Ele então entenderia que esse encontro tinha apenas um item na agenda – e não era “desenvolver um relacionamento extraordinário”. Era d-i-s-s-u-a-s-ã-o: dissuadir a Rússia de ser cada vez mais e incansavelmente desestabilizadora.

Nos últimos anos, que fez Putin para ser bajulado por um presidente americano atrás de um relacionamento “extraordinário”? Ele ocupou a Crimeia, invadiu a Ucrânia, forneceu os mísseis que derrubaram um avião civil da Malásia sobre a Ucrânia, expulsou com bombardeios dezenas de milhares de pessoas da Síria para a Europa, desestabilizando a Europa, viu-se envolvido na morte de uma britânica que manipulou acidentalmente um agente neurotóxico desenvolvido para matar ex-agentes russos na Inglaterra e promoveu uma campanha de desinformação para incentivar o voto pela saída da Grã-Bretanha da União Europeia, com o objetivo de fragmentar a UE.

Mas, acima de tudo, Putin desfechou um ataque cibernético contra o processo eleitoral dos Estados Unidos, visando tanto a eleger Trump – com ou sem conluio com este – quanto a semear divisões entre americanos.

As agências americanas de informação não têm dúvidas sobre isso.
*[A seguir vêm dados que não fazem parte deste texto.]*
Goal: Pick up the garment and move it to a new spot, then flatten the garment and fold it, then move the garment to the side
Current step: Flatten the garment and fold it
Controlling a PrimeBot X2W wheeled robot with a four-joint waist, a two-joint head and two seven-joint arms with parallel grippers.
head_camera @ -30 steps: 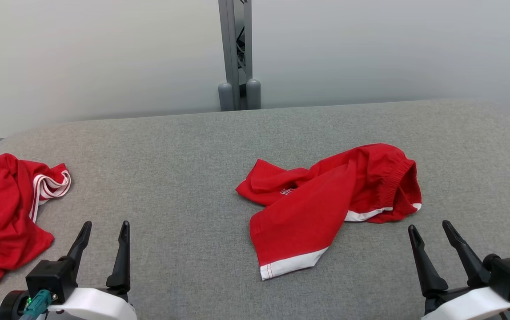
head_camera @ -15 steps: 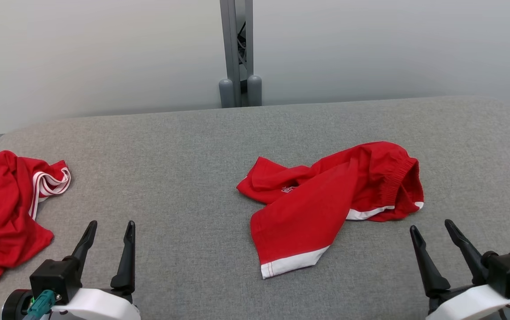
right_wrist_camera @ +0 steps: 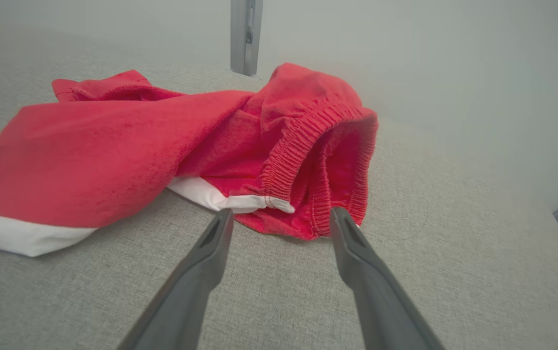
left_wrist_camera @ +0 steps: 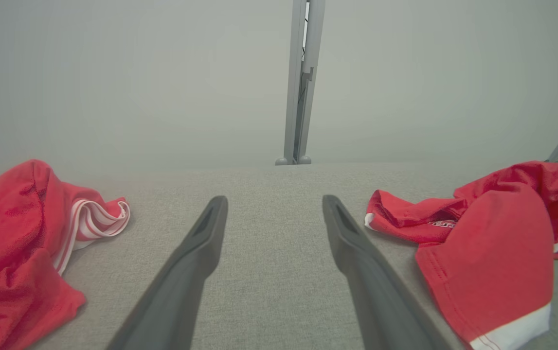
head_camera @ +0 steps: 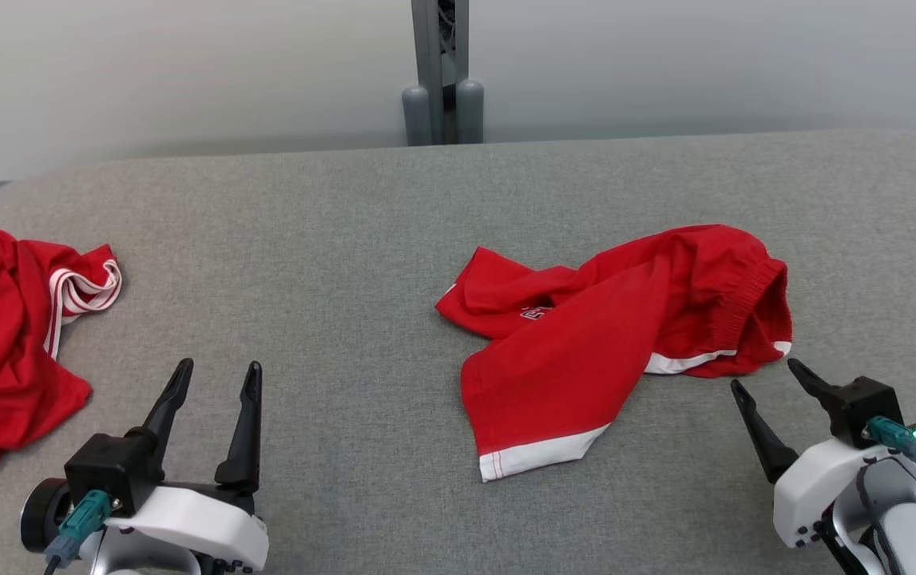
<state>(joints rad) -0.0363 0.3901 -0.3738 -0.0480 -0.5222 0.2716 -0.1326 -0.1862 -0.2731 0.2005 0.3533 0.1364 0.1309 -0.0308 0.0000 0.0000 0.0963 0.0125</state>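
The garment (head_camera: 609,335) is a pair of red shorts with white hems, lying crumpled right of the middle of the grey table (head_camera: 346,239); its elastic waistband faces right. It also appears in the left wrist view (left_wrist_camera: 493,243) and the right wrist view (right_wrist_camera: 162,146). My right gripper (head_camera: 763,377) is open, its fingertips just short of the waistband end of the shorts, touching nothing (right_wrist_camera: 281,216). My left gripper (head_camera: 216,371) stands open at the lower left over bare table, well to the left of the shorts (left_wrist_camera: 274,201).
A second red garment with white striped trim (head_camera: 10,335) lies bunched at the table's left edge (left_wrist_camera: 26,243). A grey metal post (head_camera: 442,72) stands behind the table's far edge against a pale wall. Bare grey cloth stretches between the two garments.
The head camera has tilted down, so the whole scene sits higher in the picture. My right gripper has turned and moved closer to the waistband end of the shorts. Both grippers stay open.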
Na semana passada, o diretor de Inteligência Nacional, Dan Coats, descreveu a investida cibernética de Putin como destinada a “explorar a abertura dos EUA visando a sabotar nossa vantagem competitiva no longo prazo”. Coats acrescentou que a infraestrutura digital dos Estados Unidos está “literalmente sob ataque”, acrescentando não haver dúvidas de que a Rússia é “o ator estrangeiro mais agressivo”.

Não sou dado a teorias da conspiração, mas não consigo deixar de pensar que a primeira coisa que Trump disse a Putin no encontro privado dos dois em Helsinque, antes de seus assessores terem permissão para entrar, tenha sido algo como: “Vladimir, você e eu continuamos numa boa, certo?”.

Ao que Putin teria respondido: “Donald, você não tem nada com que se preocupar. Basta continuar sendo você mesmo para continuarmos numa boa”.